Pour l’heure, il s'agit de s'atteler à un boulot énorme, indiquent les Verts, en accompagnant les démarches de transferts, par une transmission des savoirs et des outils de gestion…

L'accès à la santé

Lorsqu'on aborde la problématique de l'accessibilité des soins, une série de mesures sont envisagées par les différents groupes politiques. Lors des débats, ils en affichent quelques-unes. Elles relèvent, pour partie, du coût des soins.

Le coût…

Ainsi, à côté du maintien de la norme de croissance du budget des soins de santé à 3%, le PS entend supprimer les suppléments d'honoraires en chambre à un lit (comme c'est le cas aujourd'hui dans les chambres communes et à deux lits). Le CDH envisage l'intégration d'une couverture de tous les frais d'hospitalisation en chambre à deux lits, dans l'assurance soins de santé obligatoire.

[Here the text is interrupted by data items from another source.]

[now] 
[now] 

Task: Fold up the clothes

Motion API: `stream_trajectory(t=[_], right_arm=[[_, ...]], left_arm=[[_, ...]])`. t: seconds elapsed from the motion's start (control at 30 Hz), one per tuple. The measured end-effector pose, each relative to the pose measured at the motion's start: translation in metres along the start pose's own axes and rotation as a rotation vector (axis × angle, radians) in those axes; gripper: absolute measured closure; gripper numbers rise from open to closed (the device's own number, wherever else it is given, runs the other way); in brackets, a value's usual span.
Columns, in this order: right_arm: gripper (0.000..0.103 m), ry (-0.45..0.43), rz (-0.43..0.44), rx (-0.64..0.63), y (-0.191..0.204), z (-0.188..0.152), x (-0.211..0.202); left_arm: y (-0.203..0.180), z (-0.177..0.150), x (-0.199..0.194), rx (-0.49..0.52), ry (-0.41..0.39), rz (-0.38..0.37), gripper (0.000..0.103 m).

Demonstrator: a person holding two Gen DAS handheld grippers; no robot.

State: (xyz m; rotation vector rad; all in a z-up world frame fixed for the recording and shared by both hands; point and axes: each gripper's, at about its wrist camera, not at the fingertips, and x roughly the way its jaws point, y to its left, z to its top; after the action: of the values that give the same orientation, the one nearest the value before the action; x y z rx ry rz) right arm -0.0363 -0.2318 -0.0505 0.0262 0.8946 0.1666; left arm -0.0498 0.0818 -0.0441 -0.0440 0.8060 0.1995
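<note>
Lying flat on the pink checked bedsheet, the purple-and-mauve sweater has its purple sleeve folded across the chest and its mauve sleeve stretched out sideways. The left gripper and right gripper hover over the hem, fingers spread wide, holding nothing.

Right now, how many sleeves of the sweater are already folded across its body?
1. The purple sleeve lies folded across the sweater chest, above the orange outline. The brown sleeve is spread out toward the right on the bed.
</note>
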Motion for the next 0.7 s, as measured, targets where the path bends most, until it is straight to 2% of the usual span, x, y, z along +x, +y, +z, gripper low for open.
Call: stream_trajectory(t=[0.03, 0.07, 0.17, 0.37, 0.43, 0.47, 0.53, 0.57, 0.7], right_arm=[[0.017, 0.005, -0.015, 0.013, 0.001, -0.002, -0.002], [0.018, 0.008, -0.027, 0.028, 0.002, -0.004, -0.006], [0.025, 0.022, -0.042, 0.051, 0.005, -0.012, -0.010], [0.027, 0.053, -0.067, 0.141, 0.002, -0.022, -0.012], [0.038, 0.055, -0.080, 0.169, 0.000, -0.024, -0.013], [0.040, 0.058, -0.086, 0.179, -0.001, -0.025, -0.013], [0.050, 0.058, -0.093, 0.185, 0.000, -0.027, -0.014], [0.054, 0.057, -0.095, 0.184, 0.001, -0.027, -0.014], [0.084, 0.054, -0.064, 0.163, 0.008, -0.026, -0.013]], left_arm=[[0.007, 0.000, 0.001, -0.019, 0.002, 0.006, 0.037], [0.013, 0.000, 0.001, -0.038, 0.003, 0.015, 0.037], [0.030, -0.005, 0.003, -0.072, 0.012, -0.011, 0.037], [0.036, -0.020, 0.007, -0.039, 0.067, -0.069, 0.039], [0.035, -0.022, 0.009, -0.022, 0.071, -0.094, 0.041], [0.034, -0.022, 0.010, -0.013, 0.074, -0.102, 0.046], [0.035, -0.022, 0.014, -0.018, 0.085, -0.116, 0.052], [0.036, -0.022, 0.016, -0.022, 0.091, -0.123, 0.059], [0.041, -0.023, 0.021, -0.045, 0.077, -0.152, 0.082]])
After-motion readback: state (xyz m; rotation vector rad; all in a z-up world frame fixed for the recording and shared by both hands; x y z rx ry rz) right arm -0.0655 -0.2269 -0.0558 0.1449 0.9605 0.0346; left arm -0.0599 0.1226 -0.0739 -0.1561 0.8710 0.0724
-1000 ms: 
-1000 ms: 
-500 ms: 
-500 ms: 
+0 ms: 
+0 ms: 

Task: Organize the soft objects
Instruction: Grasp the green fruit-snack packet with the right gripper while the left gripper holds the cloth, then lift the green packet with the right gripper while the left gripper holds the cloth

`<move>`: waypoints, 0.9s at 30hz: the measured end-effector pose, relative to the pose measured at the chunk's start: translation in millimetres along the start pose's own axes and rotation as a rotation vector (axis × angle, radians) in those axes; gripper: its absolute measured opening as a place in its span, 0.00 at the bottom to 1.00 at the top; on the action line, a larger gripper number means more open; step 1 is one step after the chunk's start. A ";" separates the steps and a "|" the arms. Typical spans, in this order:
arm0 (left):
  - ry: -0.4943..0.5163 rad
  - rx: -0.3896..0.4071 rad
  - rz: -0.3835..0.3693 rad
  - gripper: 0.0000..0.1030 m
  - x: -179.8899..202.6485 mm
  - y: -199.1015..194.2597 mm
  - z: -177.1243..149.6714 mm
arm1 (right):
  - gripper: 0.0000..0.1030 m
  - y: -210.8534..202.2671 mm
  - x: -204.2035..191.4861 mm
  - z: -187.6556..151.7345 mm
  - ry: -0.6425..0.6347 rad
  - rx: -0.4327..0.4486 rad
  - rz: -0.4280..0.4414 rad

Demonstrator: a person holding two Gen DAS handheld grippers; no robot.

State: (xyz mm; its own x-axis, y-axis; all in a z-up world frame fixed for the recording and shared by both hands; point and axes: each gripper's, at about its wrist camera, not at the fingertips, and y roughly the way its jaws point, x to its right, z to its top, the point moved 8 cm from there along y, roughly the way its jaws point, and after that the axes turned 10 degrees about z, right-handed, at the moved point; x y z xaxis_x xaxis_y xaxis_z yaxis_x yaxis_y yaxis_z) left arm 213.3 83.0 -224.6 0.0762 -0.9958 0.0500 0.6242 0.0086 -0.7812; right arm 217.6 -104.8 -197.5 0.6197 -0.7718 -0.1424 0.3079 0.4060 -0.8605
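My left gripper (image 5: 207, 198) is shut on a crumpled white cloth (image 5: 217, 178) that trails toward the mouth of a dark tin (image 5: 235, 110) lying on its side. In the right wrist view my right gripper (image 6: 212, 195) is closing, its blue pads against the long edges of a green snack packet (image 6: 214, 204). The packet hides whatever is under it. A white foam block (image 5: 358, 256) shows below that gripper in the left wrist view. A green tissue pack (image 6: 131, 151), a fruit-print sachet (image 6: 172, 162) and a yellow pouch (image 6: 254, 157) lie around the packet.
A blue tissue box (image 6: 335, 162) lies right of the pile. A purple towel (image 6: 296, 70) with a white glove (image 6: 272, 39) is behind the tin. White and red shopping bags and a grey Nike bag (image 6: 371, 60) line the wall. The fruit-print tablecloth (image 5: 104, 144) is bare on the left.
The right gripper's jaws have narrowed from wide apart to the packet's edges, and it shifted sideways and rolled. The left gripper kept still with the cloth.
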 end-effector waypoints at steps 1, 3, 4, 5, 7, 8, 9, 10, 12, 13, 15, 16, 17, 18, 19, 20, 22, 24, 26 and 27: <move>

Pour les formations politiques, il est aussi question du prix des médicaments. Le MR plaide pour un accès aux innovations médicamenteuses et une réorientation des budgets vers les patients qui “souffrent le plus”. Il estime que le prix des génériques reste trop élevé, alors que les frais de recherches ont été amortis. Ecolo propose de réduire les prix des médicaments, en renforçant la régulation. Aux yeux des Verts, il importe d'étendre le mécanisme type “kiwi”, cette mesure de régulation par appel d’offre publique. Un modèle défendu par le PTB-GO, qui envisage son application à l'échelle du pays pour le matériel médical des hôpitaux également.

et d'autres déterminants

Au-delà du coût des soins à proprement parler, le CDH rappelle que l'état de santé de la population est minimalement lié aux soins de santé en tant que tels. 85% de l'état de santé s'expliquent par d'autres facteurs. Que le logement, l'emploi, l'éducation participent des déterminants de la santé semble faire l'unanimité. Questionné alors sur la notion de territoire en santé, le CDH insiste sur l'implication des personnes, comme facteur de bien-être et sur le rôle de corps intermédiaire que joue l'associatif. Le FDF marque son assentiment pour le décloisonnement des matières, au départ des besoins locaux. Ecolo et PS suggèrent de poursuivre la réflexion sur les bassins de soins, à l'image des bassins scolaires. Pour Ecolo, il s'agit de privilégier une "boucle courte" qui économise l'énergie et valorise les ressources locales.

Au fil des débats, les limites de l'approche par territoire pointent à l'horizon. Il faut éviter qu'une communauté soit mieux soignée qu’une autre, indique le MR; il faut assurer la continuité des prestations lorsqu'on quitte son territoire et mener une politique de mixité sociale pour prévenir un système de santé dual, relève le PS ; il ne faut pas se “racrapoter” sur une région ou une communauté mais réfléchir à l'échelle d'une société, interpelle le PTB-GO. Ecolo constate une tendance à la “rustino-thérapie”, où le médical tente de donner des solutions à d'autres problèmes (sociaux, de stress, environnementaux…). Pour ce parti, il faut rompre avec la “surmédicalisation”, en travaillant sur d'autres réformes sociales notamment. Le CDH, quant à lui, évoque une approche intégrative où toute décision politique serait analysée en fonction de son impact sur la santé et le bien-être de l'individu.